▶ _Aim of the exercise_
When you transcribe the listing, keep each line exact and drop the pictures.

▶ _Provided records_

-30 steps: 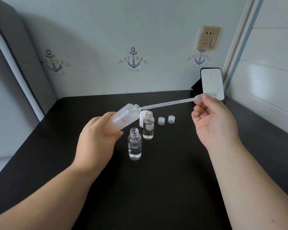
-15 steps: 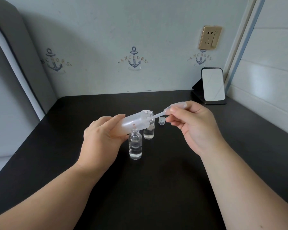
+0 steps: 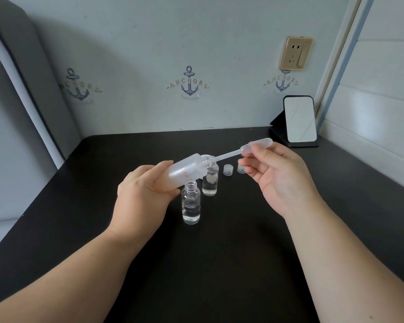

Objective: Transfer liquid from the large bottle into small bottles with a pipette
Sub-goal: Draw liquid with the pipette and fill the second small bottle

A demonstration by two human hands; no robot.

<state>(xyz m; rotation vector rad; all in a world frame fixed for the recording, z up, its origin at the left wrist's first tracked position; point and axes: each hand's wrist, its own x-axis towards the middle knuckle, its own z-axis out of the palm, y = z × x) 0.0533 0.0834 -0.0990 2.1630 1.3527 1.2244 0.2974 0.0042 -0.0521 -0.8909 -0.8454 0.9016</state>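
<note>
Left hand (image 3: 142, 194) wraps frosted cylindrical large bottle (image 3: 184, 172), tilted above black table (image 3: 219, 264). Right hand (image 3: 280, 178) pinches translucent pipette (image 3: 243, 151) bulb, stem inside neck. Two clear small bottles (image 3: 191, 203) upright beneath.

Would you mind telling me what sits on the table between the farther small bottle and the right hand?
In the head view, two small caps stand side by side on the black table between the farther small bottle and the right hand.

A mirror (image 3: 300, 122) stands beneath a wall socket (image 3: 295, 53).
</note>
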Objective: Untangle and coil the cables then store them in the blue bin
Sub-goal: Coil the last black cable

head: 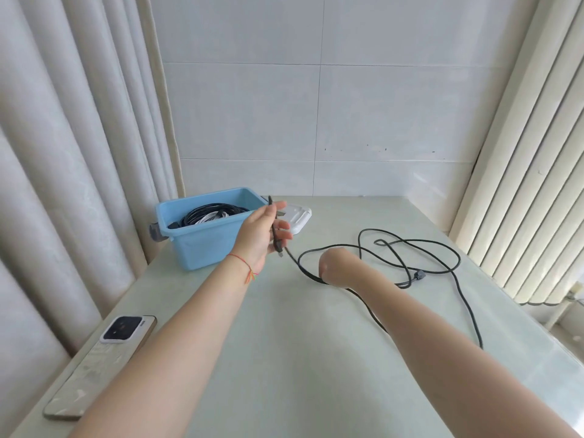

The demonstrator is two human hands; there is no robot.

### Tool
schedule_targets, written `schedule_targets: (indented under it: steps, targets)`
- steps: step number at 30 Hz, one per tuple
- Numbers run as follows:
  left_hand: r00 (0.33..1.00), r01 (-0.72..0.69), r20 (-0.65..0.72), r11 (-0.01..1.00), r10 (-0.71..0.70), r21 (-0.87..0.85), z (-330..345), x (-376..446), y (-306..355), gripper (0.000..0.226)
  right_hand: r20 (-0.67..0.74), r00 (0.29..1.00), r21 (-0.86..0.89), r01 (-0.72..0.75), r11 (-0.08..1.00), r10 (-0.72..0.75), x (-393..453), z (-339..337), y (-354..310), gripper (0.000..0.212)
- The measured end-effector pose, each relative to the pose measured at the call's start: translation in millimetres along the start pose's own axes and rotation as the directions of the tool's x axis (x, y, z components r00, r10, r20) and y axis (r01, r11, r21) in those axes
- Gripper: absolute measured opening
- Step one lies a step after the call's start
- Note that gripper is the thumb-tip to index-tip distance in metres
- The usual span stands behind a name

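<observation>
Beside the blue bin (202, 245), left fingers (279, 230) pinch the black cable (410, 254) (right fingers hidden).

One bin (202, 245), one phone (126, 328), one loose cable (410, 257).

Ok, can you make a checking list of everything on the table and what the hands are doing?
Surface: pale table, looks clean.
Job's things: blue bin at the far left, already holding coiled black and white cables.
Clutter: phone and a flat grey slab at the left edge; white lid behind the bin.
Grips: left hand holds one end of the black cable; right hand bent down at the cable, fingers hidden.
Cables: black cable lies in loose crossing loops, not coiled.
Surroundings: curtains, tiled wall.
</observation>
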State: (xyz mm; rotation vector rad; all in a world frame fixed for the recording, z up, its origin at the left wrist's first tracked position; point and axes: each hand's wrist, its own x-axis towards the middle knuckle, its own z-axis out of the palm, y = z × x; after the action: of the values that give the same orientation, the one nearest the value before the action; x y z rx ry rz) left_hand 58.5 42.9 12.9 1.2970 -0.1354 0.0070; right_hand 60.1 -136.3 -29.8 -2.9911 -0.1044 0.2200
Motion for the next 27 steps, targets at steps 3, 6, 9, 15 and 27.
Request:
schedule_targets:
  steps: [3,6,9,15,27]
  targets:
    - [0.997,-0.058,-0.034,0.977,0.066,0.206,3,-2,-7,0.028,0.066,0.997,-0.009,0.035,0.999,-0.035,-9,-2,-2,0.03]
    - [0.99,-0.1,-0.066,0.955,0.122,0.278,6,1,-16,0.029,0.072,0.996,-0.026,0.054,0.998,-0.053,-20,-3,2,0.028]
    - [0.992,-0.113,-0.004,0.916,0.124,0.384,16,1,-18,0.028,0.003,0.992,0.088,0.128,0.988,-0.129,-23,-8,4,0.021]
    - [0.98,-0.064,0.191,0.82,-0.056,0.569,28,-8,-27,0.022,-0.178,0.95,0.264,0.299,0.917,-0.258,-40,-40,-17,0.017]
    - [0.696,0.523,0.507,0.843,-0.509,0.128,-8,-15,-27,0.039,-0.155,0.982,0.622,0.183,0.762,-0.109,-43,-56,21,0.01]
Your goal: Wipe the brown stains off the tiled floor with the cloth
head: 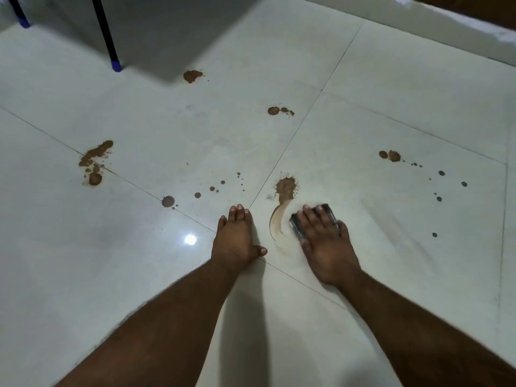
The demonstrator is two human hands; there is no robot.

▶ _Answer for the task_
-30 steps: 
-15 steps: 
+0 steps: 

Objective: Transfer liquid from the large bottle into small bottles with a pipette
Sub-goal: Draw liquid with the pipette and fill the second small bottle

A demonstration by two human hands; no robot.

<state>(xyz m; rotation vector rad; all in a world frame fixed for the recording, z up, its origin at the left wrist's first tracked position; point and axes: each hand's wrist, its own x-axis towards the middle knuckle, its own z-axis out of the palm, y = z × x) 0.0533 0.0834 -0.0990 2.1630 1.3527 1.2244 0.2974 0.0042 -0.0521 -0.8909 -0.8454 0.9016</state>
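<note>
Left hand (image 3: 142, 194) wraps frosted cylindrical large bottle (image 3: 184, 172), tilted above black table (image 3: 219, 264). Right hand (image 3: 280, 178) pinches translucent pipette (image 3: 243, 151) bulb, stem inside neck. Two clear small bottles (image 3: 191, 203) upright beneath.

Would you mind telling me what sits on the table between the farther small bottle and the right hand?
In the head view, two small caps stand side by side on the black table between the farther small bottle and the right hand.

A mirror (image 3: 300, 122) stands beneath a wall socket (image 3: 295, 53).
</note>
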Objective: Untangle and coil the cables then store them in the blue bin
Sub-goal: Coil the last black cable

head: 

The demonstrator is two human hands; there is no robot.

### Tool
schedule_targets, written `schedule_targets: (indented under it: steps, targets)`
- steps: step number at 30 Hz, one per tuple
- Numbers run as follows:
  left_hand: r00 (0.33..1.00), r01 (-0.72..0.69), r20 (-0.65..0.72), r11 (-0.01..1.00), r10 (-0.71..0.70), r21 (-0.87..0.85), z (-330..345), x (-376..446), y (-306..355), gripper (0.000..0.226)
  right_hand: r20 (-0.67..0.74), r00 (0.29..1.00), r21 (-0.86..0.89), r01 (-0.72..0.75), r11 (-0.08..1.00), r10 (-0.72..0.75), x (-393..453), z (-339..337), y (-354..310), gripper (0.000..0.212)
- The measured end-effector pose, each relative to the pose measured at the call's start: translation in millimetres along the start pose's own axes and rotation as the directions of the tool's x axis (x, y, z components r00, r10, r20) and y axis (r01, r11, r21) in those axes
- Gripper: absolute measured opening
- Step one lies a step after the call's start
- Note that gripper is the thumb-tip to index-tip distance in metres
- The usual span stands behind a name

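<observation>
Beside the blue bin (202, 245), left fingers (279, 230) pinch the black cable (410, 254) (right fingers hidden).

One bin (202, 245), one phone (126, 328), one loose cable (410, 257).

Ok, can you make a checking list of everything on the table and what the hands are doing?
Surface: pale table, looks clean.
Job's things: blue bin at the far left, already holding coiled black and white cables.
Clutter: phone and a flat grey slab at the left edge; white lid behind the bin.
Grips: left hand holds one end of the black cable; right hand bent down at the cable, fingers hidden.
Cables: black cable lies in loose crossing loops, not coiled.
Surroundings: curtains, tiled wall.
</observation>
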State: (xyz mm; rotation vector rad; all in a world frame fixed for the recording, z up, its origin at the left wrist's first tracked position; point and axes: each hand's wrist, its own x-axis towards the middle knuckle, its own z-axis out of the palm, y = z × x; after the action: of the values that give the same orientation, the one nearest the value before the action; x y z rx ry rz) left_hand 58.5 42.9 12.9 1.2970 -0.1354 0.0070; right_hand 60.1 -136.3 -29.8 -2.9911 -0.1044 0.2200
Motion for the next 27 steps, targets at steps 3, 6, 9, 15 and 27.
Request:
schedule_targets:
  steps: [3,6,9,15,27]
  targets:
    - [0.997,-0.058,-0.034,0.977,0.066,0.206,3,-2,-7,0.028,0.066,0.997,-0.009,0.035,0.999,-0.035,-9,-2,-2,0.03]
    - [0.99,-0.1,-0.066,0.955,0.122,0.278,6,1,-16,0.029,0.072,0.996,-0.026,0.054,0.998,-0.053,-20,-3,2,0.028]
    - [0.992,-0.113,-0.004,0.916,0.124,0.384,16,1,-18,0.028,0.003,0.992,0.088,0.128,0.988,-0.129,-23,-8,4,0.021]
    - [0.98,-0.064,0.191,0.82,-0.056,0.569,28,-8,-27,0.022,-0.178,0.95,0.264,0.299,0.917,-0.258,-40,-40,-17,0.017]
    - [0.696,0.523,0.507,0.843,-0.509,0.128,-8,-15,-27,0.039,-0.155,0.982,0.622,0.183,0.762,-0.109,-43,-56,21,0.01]
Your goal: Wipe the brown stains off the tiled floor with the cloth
head: 
The demonstrator is two human hands; there is no robot.

The output has been completed.